- ASSIGNED TASK:
Transcribe the whole listing exactly; the images stay out.

[Opening INFORMATION PROVIDED section]

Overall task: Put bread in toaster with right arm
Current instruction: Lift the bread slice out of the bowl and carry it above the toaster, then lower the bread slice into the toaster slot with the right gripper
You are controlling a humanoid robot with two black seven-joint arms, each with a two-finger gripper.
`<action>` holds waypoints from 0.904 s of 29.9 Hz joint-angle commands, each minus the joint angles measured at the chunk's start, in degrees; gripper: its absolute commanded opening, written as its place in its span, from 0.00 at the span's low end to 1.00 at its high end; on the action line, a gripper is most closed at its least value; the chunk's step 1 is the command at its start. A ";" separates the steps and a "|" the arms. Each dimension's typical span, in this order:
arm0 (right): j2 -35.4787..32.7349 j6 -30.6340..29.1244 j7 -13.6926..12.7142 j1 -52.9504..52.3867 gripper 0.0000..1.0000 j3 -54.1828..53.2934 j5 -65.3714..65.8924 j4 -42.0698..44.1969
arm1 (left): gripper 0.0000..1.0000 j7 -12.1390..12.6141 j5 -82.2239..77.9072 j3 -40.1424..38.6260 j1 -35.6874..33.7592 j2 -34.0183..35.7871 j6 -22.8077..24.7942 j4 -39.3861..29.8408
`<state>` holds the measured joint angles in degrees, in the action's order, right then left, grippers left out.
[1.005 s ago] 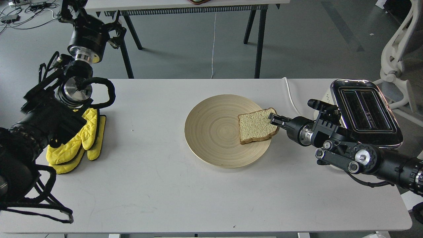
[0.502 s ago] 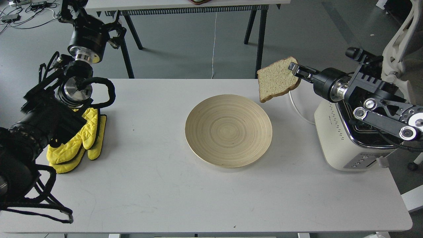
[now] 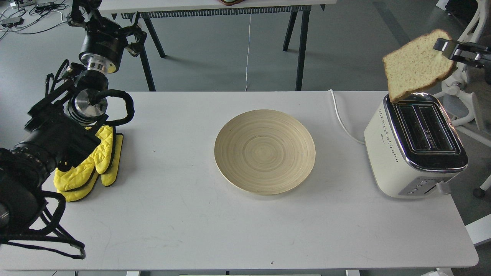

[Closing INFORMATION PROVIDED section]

- RESPONSE BELOW:
Overall task: Put bread in toaster with right arm
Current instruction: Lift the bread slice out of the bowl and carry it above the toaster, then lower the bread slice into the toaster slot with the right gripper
You are controlling a humanoid robot with two black seven-joint arms, each with a two-finger gripper.
`<action>` holds waypoints from 0.904 s of 29.9 Hz joint-angle commands, each minus the joint angles measured at the chunk's start, in degrees; gripper: its absolute commanded opening, written as its place in its span, from 0.00 at the span's low end to 1.00 at its high end; on the action line, a gripper is most closed at its least value; the chunk's step 1 is the command at its start. A ";" separates the steps and a "|" the arms. Each dimension's typical span, in this order:
arm0 (right): j2 -35.4787..32.7349 j6 -30.6340..29.1244 j7 -13.6926..12.7142 j1 -52.9504..52.3867 gripper 0.0000..1.0000 j3 -54.1828..53.2934 j5 -65.3714..65.8924 j4 -42.0698..44.1969
arm1 (left): gripper 0.0000..1.0000 j7 -12.1390..12.6141 j5 -82.2239..77.9072 j3 -40.1424..38.6260 j1 -35.6874..33.7592 j2 -34.0183..35.7871 j6 -22.8077..24.7942 j4 -39.3861..29.8408
`<state>` holds the measured joint angles in degrees, in the action's order, right then left, grippers left out.
[1.005 s ago] 
[0.502 s ago] 
[now] 

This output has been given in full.